If you want to be involved in any of the collaborative projects, let me know! And if you have any feedback on the projects, or other projects that you’d like to see added to the slow-moving list, let me know that, too!
I really could not be putting as much energy, time, and effort into creating the self-care resources without the support of my Patreon patrons. When I get discouraged, and feel like my work isn’t making a difference because the world is just so sharp these days, the fact that people consider my work worth supporting keeps me going.

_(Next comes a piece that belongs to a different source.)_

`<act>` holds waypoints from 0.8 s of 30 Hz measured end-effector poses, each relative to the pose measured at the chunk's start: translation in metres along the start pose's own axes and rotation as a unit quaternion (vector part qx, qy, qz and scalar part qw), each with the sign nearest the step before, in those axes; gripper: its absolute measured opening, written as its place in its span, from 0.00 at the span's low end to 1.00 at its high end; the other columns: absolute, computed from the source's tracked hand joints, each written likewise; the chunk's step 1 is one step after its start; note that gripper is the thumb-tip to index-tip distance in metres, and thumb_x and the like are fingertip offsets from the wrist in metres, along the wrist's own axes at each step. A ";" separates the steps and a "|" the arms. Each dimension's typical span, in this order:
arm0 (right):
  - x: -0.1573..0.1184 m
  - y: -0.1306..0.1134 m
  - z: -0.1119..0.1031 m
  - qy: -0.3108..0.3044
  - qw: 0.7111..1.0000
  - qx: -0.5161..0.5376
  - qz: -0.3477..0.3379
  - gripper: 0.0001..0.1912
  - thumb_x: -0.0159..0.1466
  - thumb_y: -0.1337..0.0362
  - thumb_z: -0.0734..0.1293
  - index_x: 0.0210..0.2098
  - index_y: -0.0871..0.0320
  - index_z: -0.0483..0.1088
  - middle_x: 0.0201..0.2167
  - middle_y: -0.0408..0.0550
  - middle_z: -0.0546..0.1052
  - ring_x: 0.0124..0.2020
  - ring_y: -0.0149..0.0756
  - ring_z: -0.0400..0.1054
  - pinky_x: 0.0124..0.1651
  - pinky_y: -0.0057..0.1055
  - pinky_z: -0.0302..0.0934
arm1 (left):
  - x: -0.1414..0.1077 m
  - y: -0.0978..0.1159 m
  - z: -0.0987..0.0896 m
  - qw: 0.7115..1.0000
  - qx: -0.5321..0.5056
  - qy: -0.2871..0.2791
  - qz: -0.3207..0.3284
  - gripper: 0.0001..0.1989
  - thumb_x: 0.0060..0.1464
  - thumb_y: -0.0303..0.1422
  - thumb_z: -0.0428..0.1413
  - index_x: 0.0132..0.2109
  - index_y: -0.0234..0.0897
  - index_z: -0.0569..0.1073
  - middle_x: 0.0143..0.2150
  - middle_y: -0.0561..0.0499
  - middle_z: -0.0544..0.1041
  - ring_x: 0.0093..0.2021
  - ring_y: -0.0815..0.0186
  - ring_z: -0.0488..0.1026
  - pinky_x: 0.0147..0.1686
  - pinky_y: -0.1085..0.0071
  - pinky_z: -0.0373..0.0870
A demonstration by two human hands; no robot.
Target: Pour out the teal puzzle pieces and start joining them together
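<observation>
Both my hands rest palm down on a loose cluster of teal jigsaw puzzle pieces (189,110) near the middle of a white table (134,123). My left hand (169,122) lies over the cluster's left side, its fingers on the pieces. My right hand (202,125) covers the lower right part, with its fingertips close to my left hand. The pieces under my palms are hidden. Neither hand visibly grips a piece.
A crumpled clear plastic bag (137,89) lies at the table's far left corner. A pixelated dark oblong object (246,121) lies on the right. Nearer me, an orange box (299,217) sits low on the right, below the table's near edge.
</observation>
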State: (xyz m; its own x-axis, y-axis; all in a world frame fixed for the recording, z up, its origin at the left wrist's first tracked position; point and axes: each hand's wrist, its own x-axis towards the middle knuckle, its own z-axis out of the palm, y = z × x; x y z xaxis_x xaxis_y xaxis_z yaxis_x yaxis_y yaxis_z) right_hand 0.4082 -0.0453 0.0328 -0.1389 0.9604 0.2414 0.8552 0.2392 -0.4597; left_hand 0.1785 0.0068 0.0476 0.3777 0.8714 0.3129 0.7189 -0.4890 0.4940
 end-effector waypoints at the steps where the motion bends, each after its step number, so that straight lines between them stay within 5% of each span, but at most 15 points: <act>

Two more updates: First, I lost one of my paying jobs. This is a big deal, because I was already facing some challenges on that front. I’m applying for more editing work, and renewing my focus on finding ways to get the word out about the coaching business. And second, I am launching an exciting new tarot project. It’ll be separate from this work, so if you’re interested, send me a message and I’ll connect you with that!